▶ Exercise goal: Among the lines of the data, copy those that hold "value".

[Opening Data shown section]

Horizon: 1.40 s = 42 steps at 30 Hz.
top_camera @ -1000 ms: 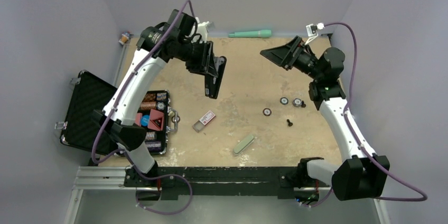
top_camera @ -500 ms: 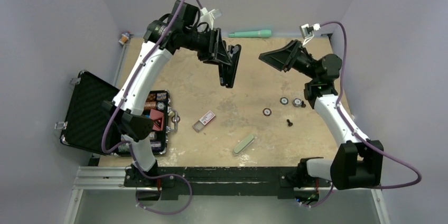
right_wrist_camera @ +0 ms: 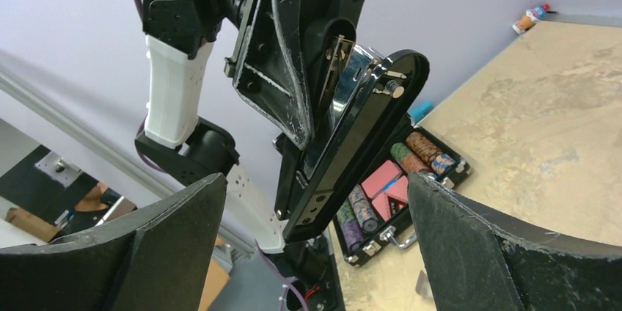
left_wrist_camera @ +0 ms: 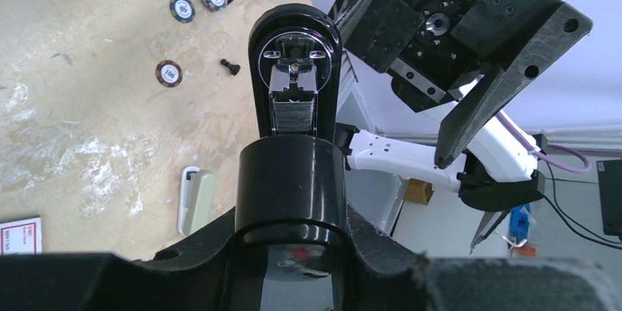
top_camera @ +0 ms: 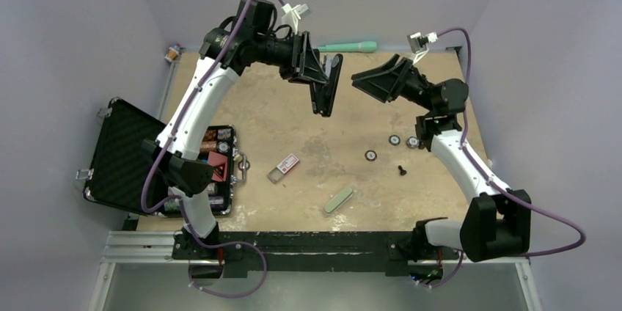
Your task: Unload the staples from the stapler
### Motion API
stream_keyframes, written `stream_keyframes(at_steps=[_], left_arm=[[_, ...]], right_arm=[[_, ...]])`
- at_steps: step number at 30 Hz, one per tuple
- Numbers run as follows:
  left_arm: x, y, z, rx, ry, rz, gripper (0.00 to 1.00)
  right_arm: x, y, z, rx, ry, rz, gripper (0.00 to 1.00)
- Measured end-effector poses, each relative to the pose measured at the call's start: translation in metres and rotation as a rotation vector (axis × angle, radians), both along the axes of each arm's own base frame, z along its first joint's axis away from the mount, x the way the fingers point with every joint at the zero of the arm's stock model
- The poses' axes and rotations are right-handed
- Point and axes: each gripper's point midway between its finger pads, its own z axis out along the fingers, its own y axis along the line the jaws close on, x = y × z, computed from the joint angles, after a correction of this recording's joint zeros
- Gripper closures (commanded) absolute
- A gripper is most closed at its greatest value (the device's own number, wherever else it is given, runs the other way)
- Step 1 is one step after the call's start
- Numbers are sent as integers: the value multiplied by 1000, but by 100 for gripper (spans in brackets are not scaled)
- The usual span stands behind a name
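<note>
My left gripper [top_camera: 317,80] is shut on the black stapler [top_camera: 326,89] and holds it high above the table's far middle. In the left wrist view the stapler [left_wrist_camera: 293,172] points away from me, its top swung open. A grey strip of staples [left_wrist_camera: 293,114] sits in its silvery channel. My right gripper [top_camera: 372,81] is open and empty, facing the stapler from the right, a short gap away. In the right wrist view the stapler [right_wrist_camera: 359,135] hangs tilted between my open fingers [right_wrist_camera: 176,238] but farther off, held by the left gripper [right_wrist_camera: 293,54].
On the table lie a pale green case [top_camera: 338,199], a clear box with a red-and-white label [top_camera: 284,167], loose poker chips [top_camera: 370,155], and a small black piece [top_camera: 402,170]. An open black chip case [top_camera: 213,168] stands at the left. A green marker [top_camera: 347,47] lies at the back.
My left arm has lifted the stapler and swung it right toward the right gripper. My right gripper has moved left and up toward it, still open.
</note>
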Motion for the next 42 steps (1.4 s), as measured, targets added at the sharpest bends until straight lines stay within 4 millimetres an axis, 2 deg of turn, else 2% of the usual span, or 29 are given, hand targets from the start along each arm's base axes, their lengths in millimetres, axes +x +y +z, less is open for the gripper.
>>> stream_keyframes(at_steps=[7,14,21,30,38,42], left_arm=[[-2,-7,13,-66,0,-29,100],[-1,-15,17,-127,17,-63,100],[-5,-18,21,-165,30,-93,100],[-15,-24,30,-195,23,-135,100],[-22,-31,31,-198,15,-156,100],[-21,-31,31,-197,12,-152,100]], right_arm=[[0,12,2,28,-18,20,1],[14,18,-7,55,17,28,1],[22,27,-2,116,17,94,1],[14,28,21,186,-43,171,1],[7,32,26,205,-46,204,2],[5,33,26,206,-48,211,5]])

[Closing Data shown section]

▶ The answer:
- A gripper is most closed at its greatest value (the device's own number, wherever else it is given, runs the other way)
- Numbers are sent as integers: the value multiplied by 1000, but by 100 for gripper (spans in brackets are not scaled)

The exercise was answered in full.